■ **EXERCISE DIRECTIONS**: Set out exactly, line by line, the stretch of data below that begins at the line containing "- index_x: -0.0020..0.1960" and ends at the line containing "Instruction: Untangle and", with both ends kept.

........

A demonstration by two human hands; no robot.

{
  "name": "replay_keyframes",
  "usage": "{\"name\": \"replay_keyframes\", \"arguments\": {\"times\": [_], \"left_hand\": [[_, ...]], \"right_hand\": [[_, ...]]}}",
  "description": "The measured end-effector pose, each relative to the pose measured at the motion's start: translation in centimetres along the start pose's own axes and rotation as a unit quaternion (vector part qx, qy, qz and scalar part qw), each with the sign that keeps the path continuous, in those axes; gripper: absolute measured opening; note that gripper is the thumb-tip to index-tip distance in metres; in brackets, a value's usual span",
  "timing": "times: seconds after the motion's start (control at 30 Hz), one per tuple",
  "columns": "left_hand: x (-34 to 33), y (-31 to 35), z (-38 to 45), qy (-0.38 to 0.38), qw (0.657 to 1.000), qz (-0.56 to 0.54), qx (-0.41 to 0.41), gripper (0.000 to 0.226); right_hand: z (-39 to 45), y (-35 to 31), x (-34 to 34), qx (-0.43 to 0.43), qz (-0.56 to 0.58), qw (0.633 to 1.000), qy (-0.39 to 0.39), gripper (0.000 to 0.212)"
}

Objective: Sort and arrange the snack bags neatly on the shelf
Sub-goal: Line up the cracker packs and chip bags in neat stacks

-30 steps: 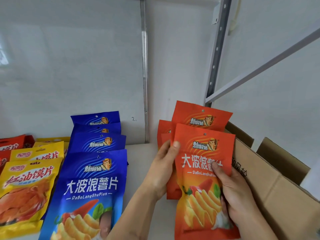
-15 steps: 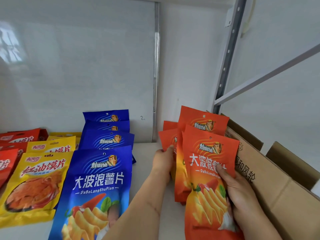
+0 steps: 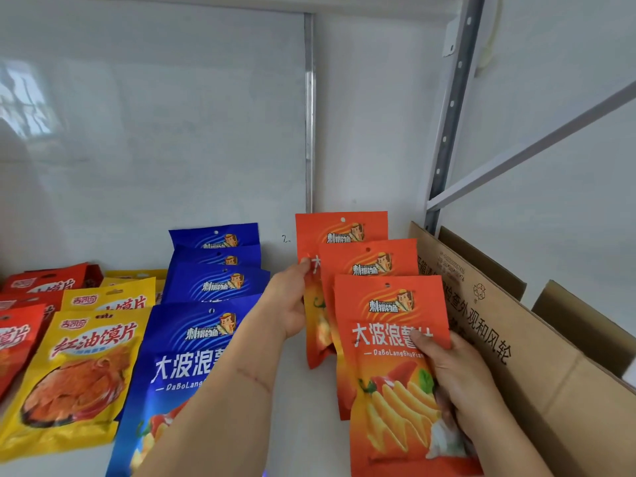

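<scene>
3 glossy orange crisp bags [image 3: 392, 356] fanned on white shelf [image 3: 296, 390], R side. Left hand [image 3: 287, 304] pinching rearmost; right hand [image 3: 451, 373] gripping front one. 4 blue foil bags [image 3: 192, 342] in row alongside; brown cardboard box [image 3: 537, 356] far R.

— How many orange snack bags [image 3: 392, 339]?
— Three, overlapping in a row.
— And the blue bags [image 3: 192, 356]?
— Four, stacked front to back.
— Yellow bags [image 3: 82, 373]?
— At least three; the rear ones are mostly hidden.
— Red bags [image 3: 15, 342]?
— Three showing at the left edge.
— Cardboard boxes [image 3: 516, 356]?
— One.
— Hands?
— Two.
</scene>
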State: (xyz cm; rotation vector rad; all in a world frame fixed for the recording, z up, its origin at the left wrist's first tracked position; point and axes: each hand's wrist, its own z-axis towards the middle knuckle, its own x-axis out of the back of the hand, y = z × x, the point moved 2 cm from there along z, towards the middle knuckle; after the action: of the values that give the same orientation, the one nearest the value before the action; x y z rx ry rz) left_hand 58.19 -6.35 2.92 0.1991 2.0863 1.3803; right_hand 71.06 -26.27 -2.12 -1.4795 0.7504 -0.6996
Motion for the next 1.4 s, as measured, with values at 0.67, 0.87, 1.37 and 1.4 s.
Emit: {"name": "replay_keyframes", "arguments": {"times": [0.67,0.87,1.37,1.4], "left_hand": [[-3.2,-2.4,-2.4,-0.134,0.986,-0.070,0.066,0.054],[-2.3,-2.1,-1.4,-0.004,0.984,-0.179,0.002,0.067],[-2.6,-1.7,2.9,0.138,0.972,0.178,-0.062,0.023],[-2.7,-2.5,3.0,0.132,0.977,0.167,-0.027,0.022]], "right_hand": [[0.3,0.0,1.0,-0.045,0.154,0.983,-0.091,0.028],[0.2,0.0,1.5,-0.049,0.170,0.982,-0.068,0.031],[-0.7,-0.3,1.3,-0.050,0.193,0.977,-0.071,0.031],[-0.8,-0.3,1.3,-0.052,0.194,0.977,-0.074,0.031]]}}
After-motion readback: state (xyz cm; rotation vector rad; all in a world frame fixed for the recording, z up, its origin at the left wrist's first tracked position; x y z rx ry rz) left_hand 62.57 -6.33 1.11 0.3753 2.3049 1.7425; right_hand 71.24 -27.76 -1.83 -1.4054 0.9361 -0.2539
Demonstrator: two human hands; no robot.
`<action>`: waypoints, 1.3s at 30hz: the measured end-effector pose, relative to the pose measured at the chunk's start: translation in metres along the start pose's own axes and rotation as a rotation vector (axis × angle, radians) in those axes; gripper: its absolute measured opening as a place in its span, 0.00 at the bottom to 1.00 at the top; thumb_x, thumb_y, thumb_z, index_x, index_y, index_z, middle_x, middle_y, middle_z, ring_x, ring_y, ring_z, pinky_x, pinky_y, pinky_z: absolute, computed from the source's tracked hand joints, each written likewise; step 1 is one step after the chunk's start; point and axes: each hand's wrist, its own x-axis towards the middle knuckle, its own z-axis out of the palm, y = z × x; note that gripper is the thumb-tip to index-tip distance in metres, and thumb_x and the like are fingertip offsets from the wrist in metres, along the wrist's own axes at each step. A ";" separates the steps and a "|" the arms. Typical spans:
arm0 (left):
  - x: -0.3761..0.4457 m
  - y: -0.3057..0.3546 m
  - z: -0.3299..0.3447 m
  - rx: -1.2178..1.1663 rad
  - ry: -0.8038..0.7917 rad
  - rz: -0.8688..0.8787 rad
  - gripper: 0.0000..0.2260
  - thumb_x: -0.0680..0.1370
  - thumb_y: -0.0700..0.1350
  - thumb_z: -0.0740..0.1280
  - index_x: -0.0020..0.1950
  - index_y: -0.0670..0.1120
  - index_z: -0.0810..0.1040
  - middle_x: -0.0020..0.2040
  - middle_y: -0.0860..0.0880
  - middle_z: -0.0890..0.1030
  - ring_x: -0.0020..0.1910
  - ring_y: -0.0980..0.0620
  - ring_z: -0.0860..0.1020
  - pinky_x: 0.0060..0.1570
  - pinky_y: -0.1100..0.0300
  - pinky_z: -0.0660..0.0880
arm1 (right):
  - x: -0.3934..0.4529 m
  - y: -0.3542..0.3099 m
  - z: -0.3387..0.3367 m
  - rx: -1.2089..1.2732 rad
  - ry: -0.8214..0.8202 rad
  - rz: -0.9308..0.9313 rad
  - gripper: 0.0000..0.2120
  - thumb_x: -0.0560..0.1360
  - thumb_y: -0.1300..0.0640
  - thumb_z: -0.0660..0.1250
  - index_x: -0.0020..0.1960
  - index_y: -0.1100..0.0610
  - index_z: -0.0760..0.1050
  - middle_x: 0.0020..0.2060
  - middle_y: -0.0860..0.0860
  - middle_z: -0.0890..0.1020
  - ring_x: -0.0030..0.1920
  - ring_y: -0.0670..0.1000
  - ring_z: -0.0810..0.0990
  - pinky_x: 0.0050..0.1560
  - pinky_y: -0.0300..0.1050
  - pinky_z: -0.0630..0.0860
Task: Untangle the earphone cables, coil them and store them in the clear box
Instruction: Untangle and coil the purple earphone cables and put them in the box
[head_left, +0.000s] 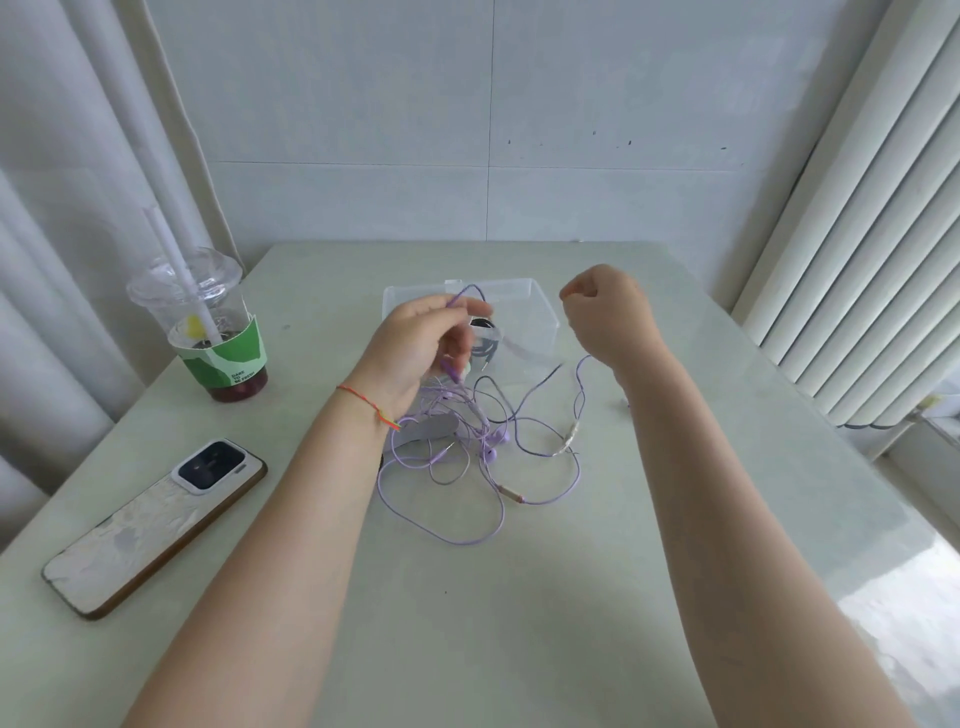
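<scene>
Head view, only cam. I've got the left hand raised over the bench, fingers curled, pinching a purple strand of the earphone cables w/ a loop standing up past the fingertips. Right hand raised too, fingers curled into a fist; a dark strand runs from below its wrist, but can't tell if it's actually pinched.

Rest of the tangle lies on the bench just below the left fingers, purple and darker cords still crossed, buds and plugs mixed in. Clear box sits behind both hands, just past the left fingertips, open; something dark coiled inside, prob one set already stored, blurred.

Progress est: early-mid. Untangling underway; purple set not coiled, not boxed.
</scene>
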 end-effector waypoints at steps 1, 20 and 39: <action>0.000 0.002 -0.001 -0.033 -0.003 0.004 0.12 0.81 0.36 0.56 0.49 0.40 0.80 0.29 0.48 0.70 0.25 0.52 0.67 0.27 0.63 0.67 | -0.001 -0.001 -0.001 -0.045 0.005 -0.051 0.15 0.73 0.64 0.57 0.54 0.58 0.77 0.53 0.53 0.78 0.53 0.53 0.76 0.49 0.41 0.70; -0.014 0.015 0.002 -0.237 -0.313 -0.120 0.10 0.81 0.38 0.57 0.50 0.41 0.78 0.38 0.46 0.80 0.36 0.49 0.80 0.38 0.59 0.78 | -0.017 -0.018 -0.004 0.161 -0.139 -0.283 0.08 0.78 0.57 0.63 0.45 0.57 0.80 0.29 0.51 0.68 0.32 0.51 0.65 0.32 0.42 0.62; -0.005 0.013 0.000 -0.510 -0.016 0.033 0.10 0.80 0.31 0.58 0.48 0.41 0.76 0.47 0.43 0.81 0.49 0.45 0.84 0.40 0.63 0.80 | -0.034 -0.029 0.014 -0.170 -0.458 -0.388 0.11 0.79 0.51 0.64 0.43 0.54 0.81 0.28 0.51 0.68 0.28 0.47 0.64 0.29 0.41 0.62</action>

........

■ **YOUR RESPONSE**:
  - index_x: -0.0020..0.1960
  - index_y: -0.1100..0.0610
  - index_z: -0.0760..0.1050
  - middle_x: 0.0020..0.2060
  - middle_y: -0.0860..0.0860
  - middle_z: -0.0890..0.1020
  - ring_x: -0.0030..0.1920
  - ring_y: -0.0670..0.1000
  - ring_z: -0.0810..0.0990
  - pinky_x: 0.0050..0.1560
  - pinky_y: -0.0300..0.1050
  - pinky_z: -0.0630..0.0860
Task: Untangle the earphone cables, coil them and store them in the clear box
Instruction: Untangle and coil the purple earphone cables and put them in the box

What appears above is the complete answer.